In my opinion, the majesty of the people of England has nothing in common with that of the people of Rome, much less is there any affinity between their Governments. There is in London a senate, some of the members whereof are accused (doubtless very unjustly) of selling their voices on certain occasions, as was done in Rome; this is the only resemblance. Besides, the two nations appear to me quite opposite in character, with regard both to good and evil. The Romans never knew the dreadful folly of religious wars, an abomination reserved for devout preachers of patience and humility. . . .
But here follows a more essential difference between Rome and England, which gives the advantage entirely to the latter—viz., that the civil wars of Rome ended in slavery, and those of the English in liberty. The English are the only people upon earth who have been able to prescribe limits to the power of kings by resisting them; and who, by a series of struggles, have at last established that wise Government where the Prince is all-powerful to do good, and, at the same time, is restrained from committing evil; where the nobles are great without insolence, though there are no vassals; and where the people share in the Government without confusion.
The House of Lords and that of the Commons divide the legislative power under the king, but the Romans had no such balance. . . . They considered the plebeians as a wild beast, whom it behoved them to let loose upon their neighbours, for fear they should devour their masters. Thus the greatest defect in the Government of the Romans raised them to be conquerors. By being unhappy at home, they triumphed over and possessed themselves of the world, till at last their divisions sunk them to slavery.
The Government of England will never rise to so exalted a pitch of glory, nor will its end be so fatal. The English are not fired with the splendid folly of making conquests, but would only prevent their neighbours from conquering. They are not only jealous of their own liberty, but even of that of other nations.
The English have doubtless purchased their liberties at a very high price, and waded through seas of blood to drown the idol of arbitrary power. Other nations have been involved in as great calamities, and have shed as much blood; but then the blood they spilt in defence of their liberties only enslaved them the more. . . .
Letter 10—AS trade enriched the citizens in England, so it contributed to their freedom, and this freedom on the other side extended their commerce, whence arose the grandeur of the State.

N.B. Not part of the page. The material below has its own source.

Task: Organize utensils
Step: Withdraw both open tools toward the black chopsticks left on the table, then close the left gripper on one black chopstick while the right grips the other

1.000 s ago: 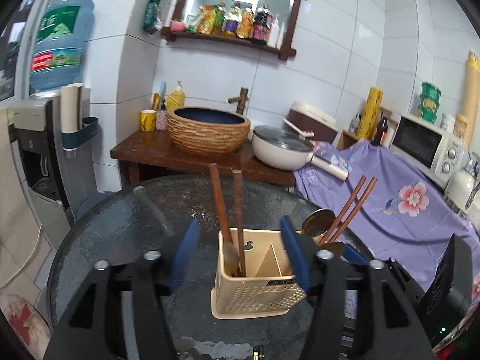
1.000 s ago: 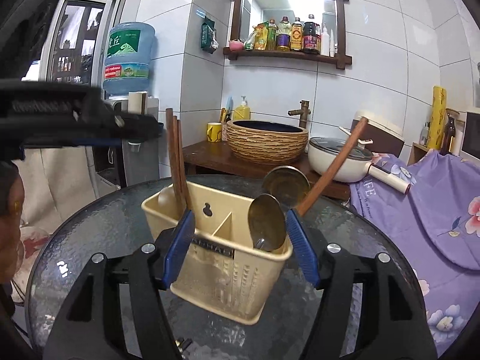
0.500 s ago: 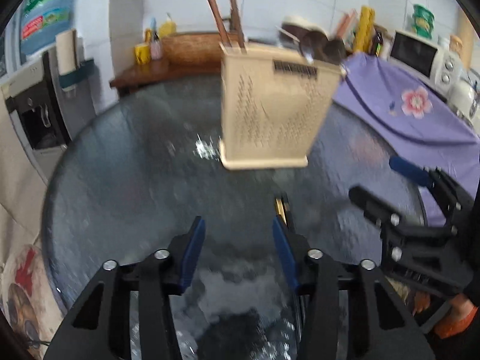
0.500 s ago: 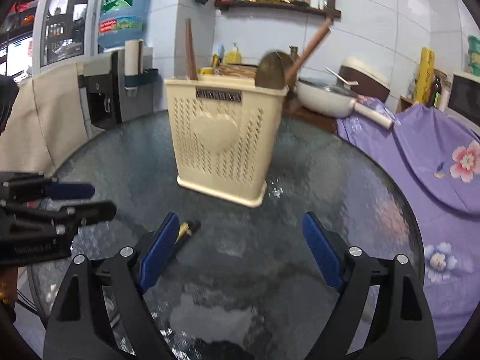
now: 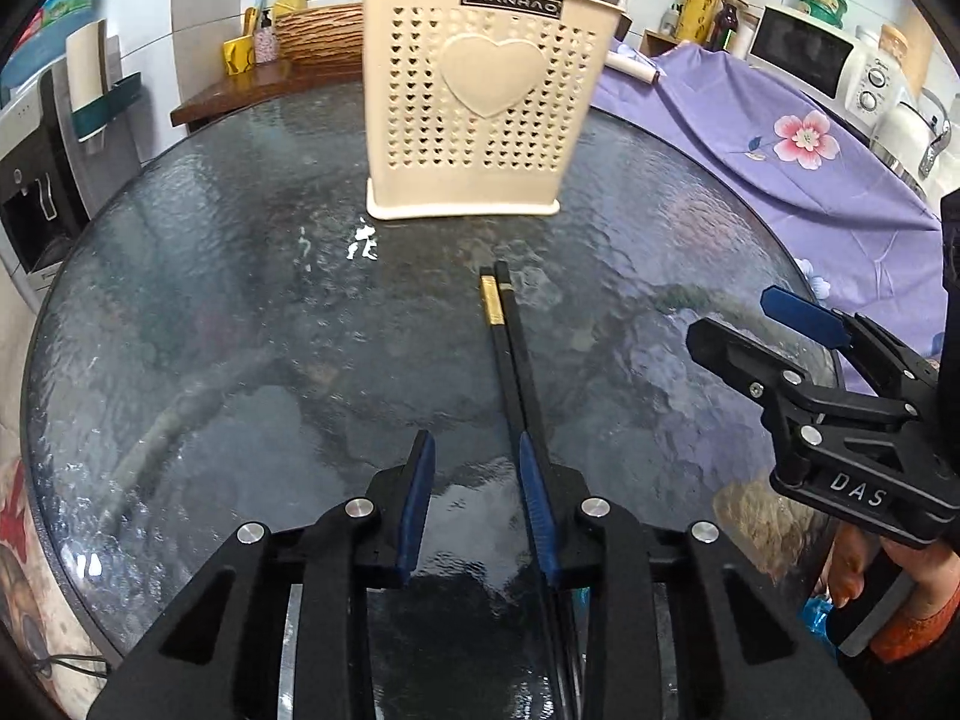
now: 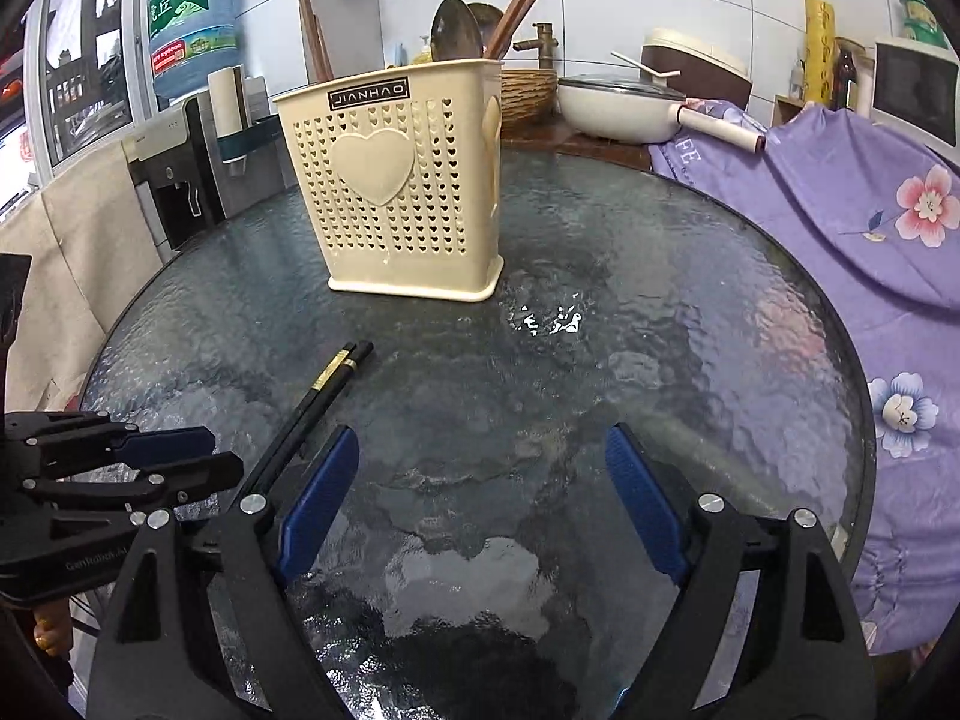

Trade raised by insensible degrees the naval power, which gives the English a superiority over the seas, and they now are masters of very near two hundred ships of war. Posterity will very probably be surprised to hear that an island whose only produce is a little lead, tin, fuller’s earth, and coarse wool, should become so powerful by its commerce, as to be able to send, in 1723, three fleets at the same time to three different and far distanced parts of the globe. One before Gibraltar, conquered and still possessed by the English; a second to Portobello, to dispossess the King of Spain of the treasures of the West Indies; and a third into the Baltic, to prevent the Northern Powers from coming to an engagement. . . .
I need not say which is most useful to a nation; a lord, powdered in the tip of the mode, who knows exactly at what o’clock the king rises and goes to bed, and who gives himself airs of grandeur and state, at the same time that he is acting the slave in the ante-chamber of a prime minister; or a merchant, who enriches his country, despatches orders from his countinghouse to Surat and Grand Cairo, and contributes to the wellbeing of the world.